São Paulo — O indiano Satya Nadella vem conduzindo nos últimos três anos uma transformação radical à frente da Microsoft. O valor de mercado da multinacional americana quase dobrou nesse período, sobretudo por seus resultados na corrida pelo promissor mercado de serviços na nuvem. Hoje, mais de 20% das vendas globais da companhia vêm desse tipo de serviço. Em 2014, o percentual era de 5%. Os resultados da Microsoft no último trimestre surpreenderam positivamente os analistas, com receitas 10% acima das registradas no ano passado.
Nos bastidores, a agenda de Nadella para atingir esses resultados vai além de investir bilhões em equipamentos e tecnologias. Logo que assumiu o cargo, em fevereiro de 2014, ele mudou algumas rotinas na companhia. Uma delas foi a instituição de uma videoconferência online mensal. Os mais de 124.000 funcionários podem enviar perguntas a ele, que as responde ao vivo. Nesses encontros virtuais, Nadella costuma dar exemplos de projetos tocados por suas equipes nos 110 países onde a Microsoft tem operação. Também aproveita a ocasião para reforçar a ideia de que inovação implica assumir riscos e, nesse processo, é natural errar. Ele recebe em tempo real interpretações da reação dos funcionários em comentários inseridos no sistema.
A inspiração declarada de Nadella para a nova postura está numa descoberta da neurociência. Estudos recentes relacionam a sensação de incerteza e de falta de controle durante um período prolongado à redução da capacidade de ter empatia e de ser criativo, dois atributos fundamentais para a companhia neste momento.
Com o mesmo objetivo, Nadella também mudou a abordagem na hora de fazer a revisão de resultados, prática que parece estar se espalhando na empresa. “Em vez de observações em tom de cobrança, questiono: o que vocês aprenderam até chegar aos resultados? No lugar da abordagem de inspeção, faço perguntas que levam o time a refletir”, diz Paula Bellizia, presidente da subsidiária brasileira, que esteve em março na sede da companhia, em Seattle, num curso sobre neurociência. “Isso cria aproximação e confiança.”

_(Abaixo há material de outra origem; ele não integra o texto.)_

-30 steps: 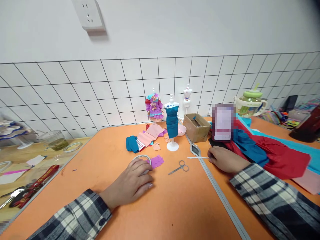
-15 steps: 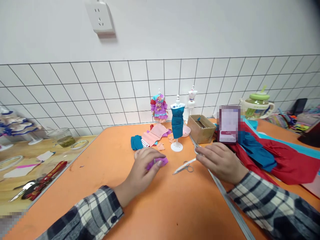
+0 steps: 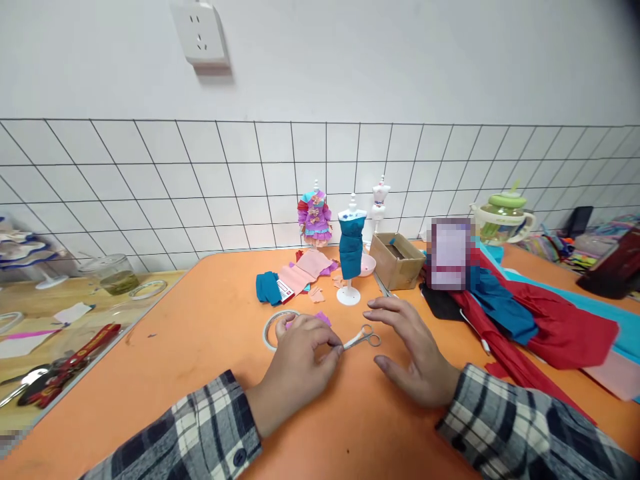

No Brasil, Paula começou a adotar outras atitudes semelhantes às de Nadella logo que assumiu o posto de presidente, em junho de 2015. Ela reúne mensalmente um grupo diverso de 15 funcionários, num clima de happy hour no escritório, com direito a cerveja para acompanhar. Cerca de 40% dos 944 empregados participaram desses encontros e puderam expor suas sugestões de como melhorar os processos internos da companhia.
Até poucos anos atrás a teoria de gestão de pessoas estava toda baseada na psicologia. Os princípios difundidos pelo americano Abraham Maslow nos anos 50, como as necessidades sociais que levam à motivação, ainda são evocados por empresas de todos os portes e origens. Com os avanços tecnológicos, porém, tudo o que era observado empiricamente começou a passar pelo crivo da neurociência.
A análise do comportamento ganhou um componente científico com o advento da ressonância magnética funcional, criada há 26 anos, que mostra nas imagens o aumento de fluxo sanguíneo em áreas específicas do cérebro em reação a estímulos externos. Na última década, a psicologia passou do sexto para o primeiro lugar na lista dos temas mais estudados entre os neurocientistas, segundo um levantamento da Universidade de Hong Kong.
No campo corporativo, um exemplo está no amplo estudo conduzido pelo economista americano Paul J. Zak, divulgado em janeiro no livro Trust Factor: The Science of Creating High Performance Companies (“Fator confiança: a ciência da criação de empresas de alto desempenho”, ainda sem tradução no Brasil).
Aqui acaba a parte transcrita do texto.